“Non ci sarà pace in Europa se gli Stati verranno ricostituiti sulla base della sovranità nazionale “

Questo un estratto della dichiarazione che fece nel 1943, a guerra ancora in corso, durante una riunione del Comitato francese di liberazione nazionale riunito ad Algeri, Jean Monnet, consulente economico e politico francese, tra i “padri” dell’Europa unita e sostenitore della linea cosiddetta “funzionalista” dell’integrazione.
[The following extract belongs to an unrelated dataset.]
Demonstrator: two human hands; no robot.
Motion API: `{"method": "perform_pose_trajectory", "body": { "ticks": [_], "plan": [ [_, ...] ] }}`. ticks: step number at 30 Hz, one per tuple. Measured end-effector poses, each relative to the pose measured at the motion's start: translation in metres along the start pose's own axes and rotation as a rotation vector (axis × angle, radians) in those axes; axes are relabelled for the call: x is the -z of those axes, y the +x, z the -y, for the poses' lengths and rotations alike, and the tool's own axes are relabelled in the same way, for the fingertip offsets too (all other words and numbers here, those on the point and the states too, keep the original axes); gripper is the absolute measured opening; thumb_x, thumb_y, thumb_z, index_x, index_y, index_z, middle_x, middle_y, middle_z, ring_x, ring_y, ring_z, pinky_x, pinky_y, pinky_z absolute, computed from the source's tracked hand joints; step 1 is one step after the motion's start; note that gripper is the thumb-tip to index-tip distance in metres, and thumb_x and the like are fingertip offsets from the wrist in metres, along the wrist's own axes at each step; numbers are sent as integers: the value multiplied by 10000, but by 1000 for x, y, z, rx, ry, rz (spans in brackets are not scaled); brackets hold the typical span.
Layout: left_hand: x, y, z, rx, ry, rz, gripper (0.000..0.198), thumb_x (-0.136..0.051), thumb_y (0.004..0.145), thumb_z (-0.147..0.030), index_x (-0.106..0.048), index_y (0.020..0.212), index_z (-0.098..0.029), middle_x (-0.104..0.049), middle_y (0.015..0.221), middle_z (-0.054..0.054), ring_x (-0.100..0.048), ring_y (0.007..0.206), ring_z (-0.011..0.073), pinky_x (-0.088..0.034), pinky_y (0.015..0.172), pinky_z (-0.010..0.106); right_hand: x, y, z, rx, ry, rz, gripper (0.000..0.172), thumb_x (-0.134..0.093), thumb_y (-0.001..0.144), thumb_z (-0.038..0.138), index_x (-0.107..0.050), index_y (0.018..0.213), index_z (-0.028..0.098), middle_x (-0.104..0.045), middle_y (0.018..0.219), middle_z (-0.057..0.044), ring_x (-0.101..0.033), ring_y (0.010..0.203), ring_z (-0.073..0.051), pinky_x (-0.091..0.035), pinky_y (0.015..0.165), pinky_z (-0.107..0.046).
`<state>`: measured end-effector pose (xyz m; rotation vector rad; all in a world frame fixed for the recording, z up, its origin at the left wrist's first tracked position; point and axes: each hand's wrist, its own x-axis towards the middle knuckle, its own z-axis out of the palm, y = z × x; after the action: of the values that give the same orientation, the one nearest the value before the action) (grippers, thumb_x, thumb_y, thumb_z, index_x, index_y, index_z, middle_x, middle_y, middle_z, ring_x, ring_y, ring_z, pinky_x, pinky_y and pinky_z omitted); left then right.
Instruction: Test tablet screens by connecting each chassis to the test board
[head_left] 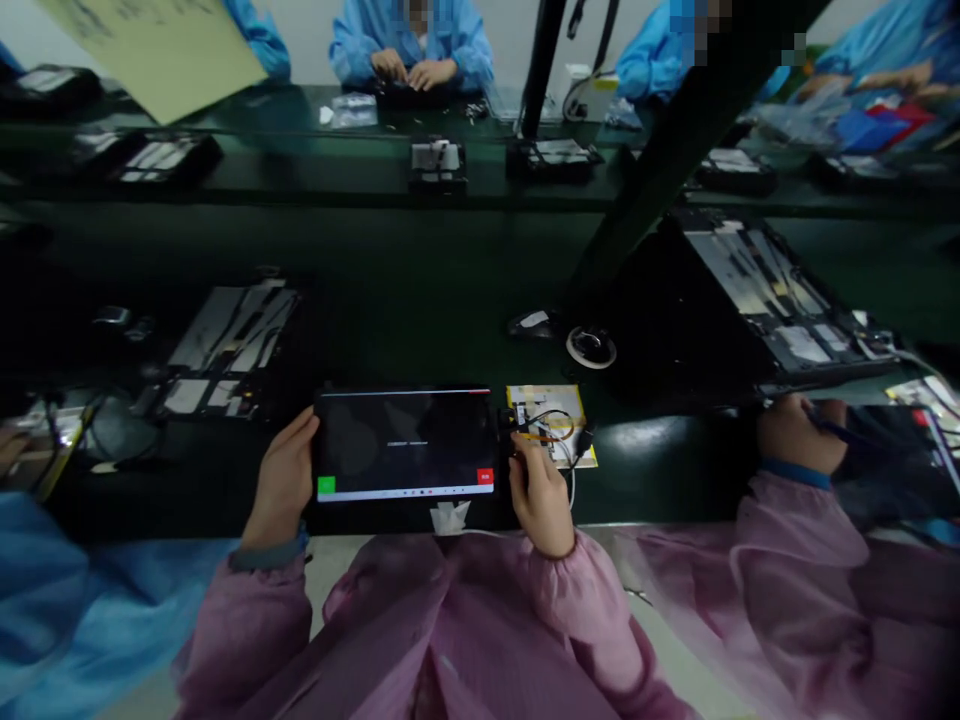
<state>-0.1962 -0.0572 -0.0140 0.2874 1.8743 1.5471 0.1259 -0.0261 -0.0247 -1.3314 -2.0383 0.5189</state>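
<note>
A tablet-like screen (405,440) stands lit in front of me, dark with a green box at its lower left and a red one at its lower right. My left hand (283,475) grips its left edge, thumb side toward the screen. At the right edge, my right hand (541,492) is closed, its fingertips pinched by a small black connector part; what they hold is hidden. Just beyond those fingers lies a flat yellow-edged battery-like pack (566,402) with thin wires and a black plug (584,441) on it.
Opened device housings lie left (229,345) and right (757,280). A tape roll (591,347) and a dark object (534,321) sit beyond the pack. A dark post (637,200) slants overhead. A neighbour's hand (802,437) works at right; people in blue sit across.
</note>
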Motion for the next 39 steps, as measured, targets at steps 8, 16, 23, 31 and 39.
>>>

Monnet era nato nel 1888 a Cognac, da una famiglia di produttori di liquore e, abbandonata la scuola a soli 16 anni, aveva fatto esperienza all’estero sin da giovanissimo per studiare l’inglese e per lavorare per conto dell’industria di famiglia. Durante entrambi i conflitti mondiali – riformato per motivi di salute – aveva offerto il proprio contributo per coordinare le risorse materiali e umane degli alleati, collaborando con i governi francese, britannico e statunitense. Aveva dunque fatto tesoro quell’esperienza compiuta in tempo di guerra per trasporla in tempo di pace: nel corso del conflitto, non era stato sufficiente il controllo dei singoli Stati sulle loro risorse, ed era stata necessaria in alcuni ambiti una gestione comune, per non disperdere gli sforzi; finita la guerra, quel modello di cooperazione tra Stati su ambiti ristretti e ben definiti avrebbe potuto non solo portare a una maggiore prosperità, ma anche prevenire quelle rivalità tra Paesi che avevano condotto al dramma europeo.
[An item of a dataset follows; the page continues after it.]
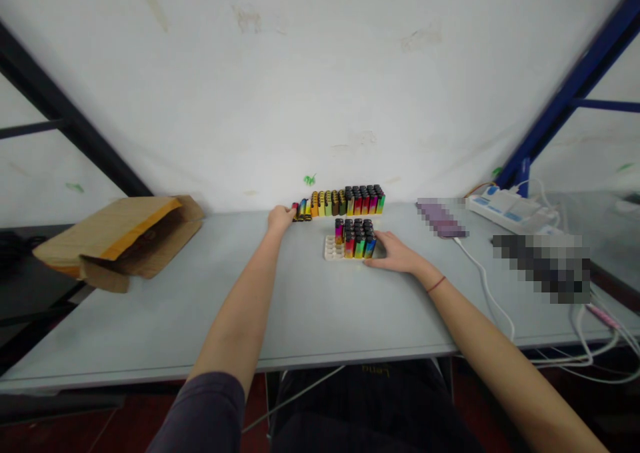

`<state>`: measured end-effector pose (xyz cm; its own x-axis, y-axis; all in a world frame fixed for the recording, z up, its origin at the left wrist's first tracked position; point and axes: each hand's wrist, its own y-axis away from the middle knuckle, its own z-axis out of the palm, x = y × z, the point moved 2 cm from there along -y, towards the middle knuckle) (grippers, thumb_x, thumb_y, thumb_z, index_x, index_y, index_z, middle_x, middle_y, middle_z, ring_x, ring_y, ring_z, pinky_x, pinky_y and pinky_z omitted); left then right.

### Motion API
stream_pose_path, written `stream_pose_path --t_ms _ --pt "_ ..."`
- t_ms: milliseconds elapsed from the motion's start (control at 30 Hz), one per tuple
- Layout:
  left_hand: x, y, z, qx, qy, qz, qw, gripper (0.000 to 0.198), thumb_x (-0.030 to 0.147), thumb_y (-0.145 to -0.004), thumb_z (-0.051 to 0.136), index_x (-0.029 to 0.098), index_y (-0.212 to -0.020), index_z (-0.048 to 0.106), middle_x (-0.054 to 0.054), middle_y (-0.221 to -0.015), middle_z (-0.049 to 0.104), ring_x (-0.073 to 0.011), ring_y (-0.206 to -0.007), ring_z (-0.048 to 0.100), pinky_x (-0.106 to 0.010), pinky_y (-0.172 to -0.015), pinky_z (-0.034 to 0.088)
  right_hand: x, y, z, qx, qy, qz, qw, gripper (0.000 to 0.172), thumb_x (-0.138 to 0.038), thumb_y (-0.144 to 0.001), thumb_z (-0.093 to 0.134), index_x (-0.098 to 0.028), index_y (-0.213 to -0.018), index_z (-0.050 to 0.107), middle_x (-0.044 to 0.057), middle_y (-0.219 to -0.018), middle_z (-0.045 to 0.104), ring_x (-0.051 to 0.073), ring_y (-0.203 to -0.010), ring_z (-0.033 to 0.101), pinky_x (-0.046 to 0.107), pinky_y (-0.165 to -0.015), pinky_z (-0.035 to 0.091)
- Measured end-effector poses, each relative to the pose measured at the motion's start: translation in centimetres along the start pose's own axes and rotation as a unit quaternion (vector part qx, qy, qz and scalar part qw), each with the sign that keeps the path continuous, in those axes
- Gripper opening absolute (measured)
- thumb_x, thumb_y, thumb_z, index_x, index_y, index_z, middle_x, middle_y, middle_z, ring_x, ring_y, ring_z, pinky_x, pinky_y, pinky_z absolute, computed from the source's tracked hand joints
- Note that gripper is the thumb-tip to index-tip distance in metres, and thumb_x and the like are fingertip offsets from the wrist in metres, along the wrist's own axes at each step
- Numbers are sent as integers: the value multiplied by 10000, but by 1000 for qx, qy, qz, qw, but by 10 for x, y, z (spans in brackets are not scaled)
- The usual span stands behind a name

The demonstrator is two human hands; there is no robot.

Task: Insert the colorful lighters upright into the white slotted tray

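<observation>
Bare forearms (240, 313), left grip (281, 218) seemingly on an unreadably labelled lighter (295, 210), right grip (395, 253) open by the tray (331, 249).

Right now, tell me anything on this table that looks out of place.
The lighters at the left end of the back row look tipped over beside the left hand, while the rest of that row stands upright.

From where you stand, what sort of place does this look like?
Probably a small packing workshop: rows of disposable lighters stand by a white holder tray, an open cardboard carton lies on the work table, and blue steel framing stands nearby.
</observation>
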<state>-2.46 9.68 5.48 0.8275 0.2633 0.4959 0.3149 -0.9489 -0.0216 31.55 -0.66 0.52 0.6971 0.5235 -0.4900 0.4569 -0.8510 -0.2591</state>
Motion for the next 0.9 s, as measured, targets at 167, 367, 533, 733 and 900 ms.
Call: stream_pose_path --t_ms 167,367,533,733,900 --pt "-8 -2 4 11 262 -76 962 243 247 -818 721 211 -600 623 -15 -463 547 -245 -690 705 -310 -708 528 -2 0 -2 -5 -1 2 1000 775 -554 -779 818 -127 -1392 615 209 -1357 703 414 -1191 651 571 -1057 503" --pt "-11 24 -2 36 452 -97 886 120 178 -862 669 198 -852 551 49 -666 588 -83 -618 650 -221 -720 575 -2 0 -2 2 -5 -5 1000 774 -565 -773 828 -146 -1391 622 191 -1353 706 403 -1184 655 560 -1042 514" --pt "-7 62 4 -50 561 -88 821 227 121 -810 682 212 -967 545 42 -777 608 -70 -612 668 -216 -687 586 -1 0 0 2 0 7 1000 785 -566 -771 827 -119 -1384 625 210 -1330 709 404 -1176 655 557 -1036 515" --pt "6 85 19 -60 554 -29 830 222 318 -864 690 218 -878 492 86 -684 516 -50 -492 515 -168 -489 415 -1 1 -1 0 2 3 1000 785 -555 -777 820 -113 -1392 614 207 -1340 705 398 -1174 653 561 -1055 507" --pt "8 96 19 -42 534 89 840 380 499 -845 758 222 -864 498 86 -637 546 -73 -500 537 -199 -524 460 -1 1 -2 -4 3 1 1000 786 -576 -786 807 -117 -1393 611 212 -1353 702 409 -1181 654 578 -1057 508"
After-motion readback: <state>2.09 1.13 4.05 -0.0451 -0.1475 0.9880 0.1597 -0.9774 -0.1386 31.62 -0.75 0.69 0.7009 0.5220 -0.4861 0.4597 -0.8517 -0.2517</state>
Come i federalisti, movimento di pensiero che tra i maggiori esponenti italiani annoverò Altiero Spinelli, Monnet pensava che fosse necessario limitare la sovranità assoluta dei singoli Stati, ma diversamente da quella corrente, e ispirandosi invece alla scuola di pensiero dell’economista romeno David Mitrany, credeva che non si potesse direttamente “aggredire” la sovranità politica e che fosse opportuno un processo più graduale, attraverso la creazione di istituzioni sovranazionali tecniche e burocratiche, con poteri economici e amministrativi limitati e dedicate alla risoluzione di problemi materiali; solo gradualmente, e in modo indolore, quote maggiori di sovranità nazionale si sarebbero potute cedere a organismi europei, fino al raggiungimento di una vera e propria costituzione federale. Si trattava, dunque, per Monnet di una integrazione da guidare pragmaticamente dall’alto, perché egli non riteneva ancora maturi i tempi per un superamento pieno e politico del concetto di Stato-nazione, ma non mancavano un’alta idealità di fini e l’obiettivo finale federalista.

Il funzionalismo di Monnet ebbe un’influenza enorme sulla costruzione europea. Sua espressione fu dapprima la Dichiarazione Schuman (ministro degli Esteri francese) del 9 maggio 1950, in cui, preso atto che l’Europa non sarebbe stata creata «in una sola volta», né «costruita tutta insieme», ma che sarebbe sorta «da realizzazioni concrete» creatrici di «una solidarietà di fatto», si proponeva di eliminare le condizioni materiali della conflittualità secolare franco-tedesca, ponendo sotto una comune alta autorità l’insieme della produzione di carbone e di acciaio di Francia e Germania e degli altri Paesi che avessero voluto aderire all’accordo. Quindi, dall’impostazione monettiana nacque nel 1951 la Comunità Europea del Carbone e dell’Acciaio (CECA), da lui presieduta dal 1952 al 1955, primo nucleo originario dell’integrazione europea. I settori economici allora più importanti e contesi – si pensi soltanto alla questione franco-tedesca della Ruhr – venivano così messi al riparo dalla conflittualità nazionalista.

Monnet poi tentò la creazione, fallimentare, di una Comunità europea di difesa, e fondò il Comitato d’azione per gli Stati Uniti d’Europa, che collaborò attivamente alla elaborazione dei trattati di Roma (1957), da cui nacquero, con la stessa logica della CECA, la Comunità Europea dell’Energia Atomica (Euratom), nonché la Comunità Economica Europea (CEE) come mercato comune.

Morì il 16 marzo 1979, quarant’anni fa, a Bazoches-sur-Guyonne.